[[ Data section open ]]
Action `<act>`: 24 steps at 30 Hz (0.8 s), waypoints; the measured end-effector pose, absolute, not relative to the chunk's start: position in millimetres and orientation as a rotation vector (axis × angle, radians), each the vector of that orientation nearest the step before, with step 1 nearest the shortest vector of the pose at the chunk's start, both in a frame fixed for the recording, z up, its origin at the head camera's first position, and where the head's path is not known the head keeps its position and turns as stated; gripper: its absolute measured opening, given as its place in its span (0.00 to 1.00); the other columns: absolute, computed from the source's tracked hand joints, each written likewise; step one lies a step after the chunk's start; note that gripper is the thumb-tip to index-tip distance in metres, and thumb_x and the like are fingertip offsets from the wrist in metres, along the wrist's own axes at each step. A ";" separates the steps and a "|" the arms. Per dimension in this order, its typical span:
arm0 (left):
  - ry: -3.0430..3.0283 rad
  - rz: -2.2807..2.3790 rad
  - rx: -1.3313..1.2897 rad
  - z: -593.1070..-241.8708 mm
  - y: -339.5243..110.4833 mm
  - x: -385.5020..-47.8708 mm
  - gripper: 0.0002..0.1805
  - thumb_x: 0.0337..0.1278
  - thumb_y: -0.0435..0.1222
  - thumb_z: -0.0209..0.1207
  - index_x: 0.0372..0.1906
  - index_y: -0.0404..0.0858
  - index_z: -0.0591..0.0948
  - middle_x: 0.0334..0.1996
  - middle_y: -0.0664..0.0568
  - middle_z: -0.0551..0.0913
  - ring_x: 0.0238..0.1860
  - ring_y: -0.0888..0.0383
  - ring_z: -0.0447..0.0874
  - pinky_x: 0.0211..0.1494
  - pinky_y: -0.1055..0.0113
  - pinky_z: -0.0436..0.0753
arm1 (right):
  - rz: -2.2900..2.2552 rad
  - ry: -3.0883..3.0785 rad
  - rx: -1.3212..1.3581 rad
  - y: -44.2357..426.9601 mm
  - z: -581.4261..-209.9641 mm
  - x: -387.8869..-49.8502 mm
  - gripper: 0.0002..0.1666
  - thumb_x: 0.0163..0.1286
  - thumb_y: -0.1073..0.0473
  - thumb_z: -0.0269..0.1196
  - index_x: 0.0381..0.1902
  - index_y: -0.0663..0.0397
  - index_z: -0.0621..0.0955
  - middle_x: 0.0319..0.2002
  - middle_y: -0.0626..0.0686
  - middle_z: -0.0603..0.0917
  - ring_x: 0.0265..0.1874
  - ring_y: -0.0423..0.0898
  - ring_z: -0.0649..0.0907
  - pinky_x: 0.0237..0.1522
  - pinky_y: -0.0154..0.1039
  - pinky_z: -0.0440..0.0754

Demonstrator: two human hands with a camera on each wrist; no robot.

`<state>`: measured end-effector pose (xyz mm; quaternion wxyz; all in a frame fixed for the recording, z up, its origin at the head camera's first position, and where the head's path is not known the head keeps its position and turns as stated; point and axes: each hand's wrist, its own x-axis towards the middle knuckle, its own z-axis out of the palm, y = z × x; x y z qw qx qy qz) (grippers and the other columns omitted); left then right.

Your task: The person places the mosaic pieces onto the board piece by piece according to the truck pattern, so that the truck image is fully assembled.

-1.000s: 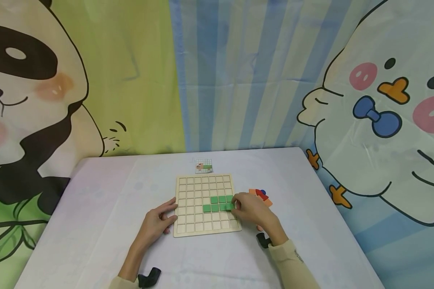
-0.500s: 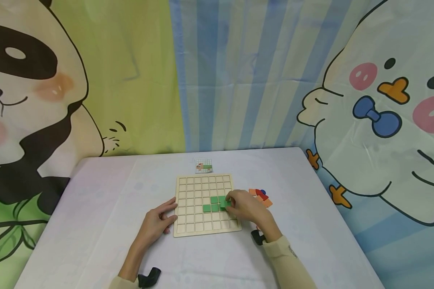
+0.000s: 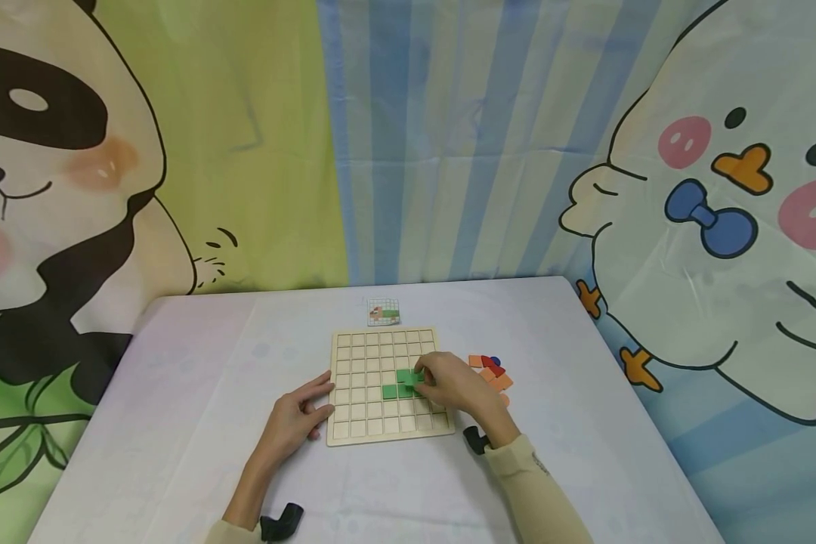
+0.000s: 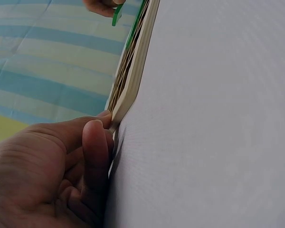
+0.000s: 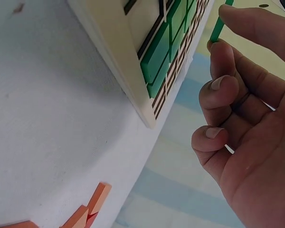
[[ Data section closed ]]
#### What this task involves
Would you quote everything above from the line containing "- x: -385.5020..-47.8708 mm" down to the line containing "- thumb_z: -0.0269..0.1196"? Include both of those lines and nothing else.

#### Result
  - x: -385.5020..-47.8708 mm
  - gripper: 0.0002..0.1805
  - thumb_x: 0.0337..0.1278
  - thumb_y: -0.0435..0.1222
  - thumb_z: -0.0209..0.1207
  - index_x: 0.0372..0.1906
  - index_y: -0.0404..0.0858
  - index_z: -0.0591..0.0948
  - middle_x: 0.0334..0.1996
  - middle_y: -0.0664..0.0568
  - middle_z: -0.0551..0.0913
  - ring_x: 0.0238..0.1860
  - ring_y: -0.0888..0.0383
  - ring_z: -0.0447..0.0874
  - pinky_x: 0.0211..0.1494
  - pinky_y: -0.1055..0.0113
  - pinky_z: -0.0436..0.0753
arm1 (right):
  - rz: -2.2900..2.2552 rad
  - ry: -3.0883..3.0785 rad
  - rx: -1.3212..1.3581 rad
  - y: -44.2357..426.9601 mm
  - z: -581.4261..-209.9641 mm
  - x: -387.8869..-49.8502 mm
  - gripper: 0.0002..0.1666
  - thumb_x: 0.0163..0.1286
  - thumb_y: -0.1073..0.0473
  - thumb_z: -0.0269..0.1196

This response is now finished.